== Task instructions ==
From the first line to the last, repeat the data exactly and drop the pictures.

Segment Start: Recorded information

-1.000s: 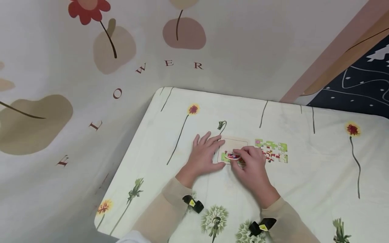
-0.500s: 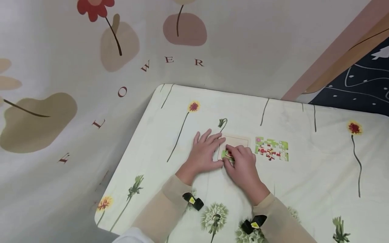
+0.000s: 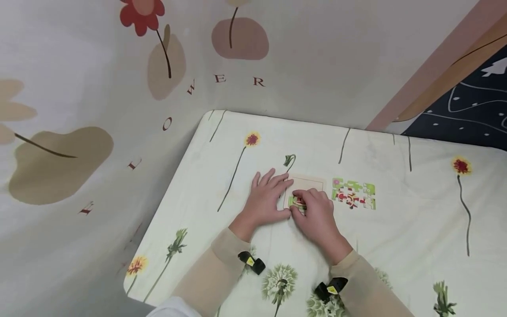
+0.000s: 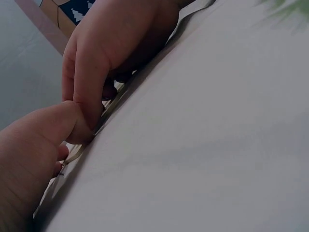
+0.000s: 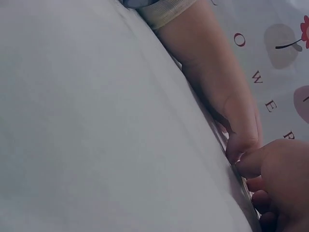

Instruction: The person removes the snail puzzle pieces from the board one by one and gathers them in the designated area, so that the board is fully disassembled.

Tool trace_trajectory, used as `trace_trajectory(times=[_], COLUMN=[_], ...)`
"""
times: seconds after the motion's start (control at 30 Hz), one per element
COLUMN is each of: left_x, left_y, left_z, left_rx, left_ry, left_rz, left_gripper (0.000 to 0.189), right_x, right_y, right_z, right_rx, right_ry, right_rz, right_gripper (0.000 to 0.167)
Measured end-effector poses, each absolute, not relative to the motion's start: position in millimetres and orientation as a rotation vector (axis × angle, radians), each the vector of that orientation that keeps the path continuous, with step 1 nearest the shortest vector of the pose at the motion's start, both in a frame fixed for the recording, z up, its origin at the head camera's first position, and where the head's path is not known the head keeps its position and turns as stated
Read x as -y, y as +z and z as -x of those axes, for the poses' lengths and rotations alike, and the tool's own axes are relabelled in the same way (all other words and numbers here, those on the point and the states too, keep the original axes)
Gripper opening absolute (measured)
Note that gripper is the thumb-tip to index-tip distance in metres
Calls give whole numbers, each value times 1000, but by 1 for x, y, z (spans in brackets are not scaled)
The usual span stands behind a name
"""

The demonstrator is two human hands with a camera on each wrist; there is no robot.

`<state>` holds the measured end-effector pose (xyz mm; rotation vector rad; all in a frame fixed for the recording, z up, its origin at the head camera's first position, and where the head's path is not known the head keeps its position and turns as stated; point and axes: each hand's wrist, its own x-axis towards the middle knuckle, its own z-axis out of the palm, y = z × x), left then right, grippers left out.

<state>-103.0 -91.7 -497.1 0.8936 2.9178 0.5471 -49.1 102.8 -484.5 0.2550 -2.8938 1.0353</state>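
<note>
Clerk: State of the left hand (image 3: 264, 200)?

Inspector: Fingers spread and fairly straight, palm side down, set along the left side of the tray (image 3: 310, 182). The forefinger and thumb tips rest at that side, the thumb by the near left corner.

Clerk: And the right hand (image 3: 318, 218)?

Inspector: Over the near part of the tray, fingers bent. Thumb and forefinger are curled about a puzzle piece (image 3: 299, 202) with red and green print, towards the tray's near left corner. Firmness of the grip cannot be told; the fingers cover much of the piece.

Clerk: Contact between the hands?

Inspector: Both wrist views show the two thumbs meeting, or very nearly so, at the tray's near edge. Whether they press cannot be determined.

Clerk: Condition of the tray?

Inspector: Flat on the flower-print cloth (image 3: 404, 237), between the hands. Its far part shows bare pale wood with a thin dark outline.

Clerk: Other items?

Inspector: Just right of the tray, and apart from it, loose pieces (image 3: 349, 199) lie close together in a block, green and red, with gaps between some. Neither hand touches them.
</note>
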Motion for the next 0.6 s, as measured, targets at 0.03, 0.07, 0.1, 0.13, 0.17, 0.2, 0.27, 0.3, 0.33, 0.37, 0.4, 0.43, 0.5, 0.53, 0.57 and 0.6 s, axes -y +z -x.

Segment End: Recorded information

== Solution to the exercise ==
-1.000s: 
-0.500s: 
+0.000s: 
+0.000s: 
+0.000s: 

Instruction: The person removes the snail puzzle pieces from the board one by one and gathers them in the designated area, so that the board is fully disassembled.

Tool trace_trajectory, used as `trace_trajectory(times=[_], COLUMN=[_], ...)`
"""
times: seconds after the motion's start (control at 30 Hz), one per element
COLUMN is each of: left_x, left_y, left_z, left_rx, left_ry, left_rz, left_gripper (0.000 to 0.189), right_x, right_y, right_z, right_rx, right_ry, right_rz, right_gripper (0.000 to 0.167)
Measured end-effector poses, each absolute, not relative to the motion's start: position in millimetres and orientation as a rotation vector (axis × angle, radians), each the vector of that orientation that keeps the path continuous, with step 1 nearest the shortest vector of the pose at the motion's start, both in a frame fixed for the recording, z up, its origin at the head camera's first position, and where the head's path is not known the head keeps its position and turns as stated
Read x as -y, y as +z and z as -x of those axes, for the poses' lengths and rotations alike, and the tool's own axes are relabelled in the same way (all other words and numbers here, those on the point and the states too, keep the original axes)
Gripper opening absolute (measured)
Note that gripper is the thumb-tip to index-tip distance in metres
Calls give whole numbers, each value times 1000, but by 1 for x, y, z (spans in brackets are not scaled)
The usual span stands behind a name
"""

The demonstrator is two human hands with a camera on each wrist; there is no robot.

`<state>` holds the measured end-effector pose (xyz mm; rotation vector rad; all in a frame fixed for the recording, z up, its origin at the head camera's first position, and where the head's path is not known the head keeps its position and turns as stated; point and axes: each hand's wrist, its own x-axis towards the middle knuckle, its own z-axis out of the palm, y = z × x), left then right, grippers left out.

<state>-103.0 -91.7 -497.1 0.8936 2.9178 0.5471 -49.1 102.8 -484.5 0.2550 -2.8938 1.0353</state>
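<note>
Clerk: State of the left hand (image 3: 264, 200)?

Inspector: Fingers spread and fairly straight, palm side down, set along the left side of the tray (image 3: 310, 182). The forefinger and thumb tips rest at that side, the thumb by the near left corner.

Clerk: And the right hand (image 3: 318, 218)?

Inspector: Over the near part of the tray, fingers bent. Thumb and forefinger are curled about a puzzle piece (image 3: 299, 202) with red and green print, towards the tray's near left corner. Firmness of the grip cannot be told; the fingers cover much of the piece.

Clerk: Contact between the hands?

Inspector: Both wrist views show the two thumbs meeting, or very nearly so, at the tray's near edge. Whether they press cannot be determined.

Clerk: Condition of the tray?

Inspector: Flat on the flower-print cloth (image 3: 404, 237), between the hands. Its far part shows bare pale wood with a thin dark outline.

Clerk: Other items?

Inspector: Just right of the tray, and apart from it, loose pieces (image 3: 349, 199) lie close together in a block, green and red, with gaps between some. Neither hand touches them.
</note>
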Motion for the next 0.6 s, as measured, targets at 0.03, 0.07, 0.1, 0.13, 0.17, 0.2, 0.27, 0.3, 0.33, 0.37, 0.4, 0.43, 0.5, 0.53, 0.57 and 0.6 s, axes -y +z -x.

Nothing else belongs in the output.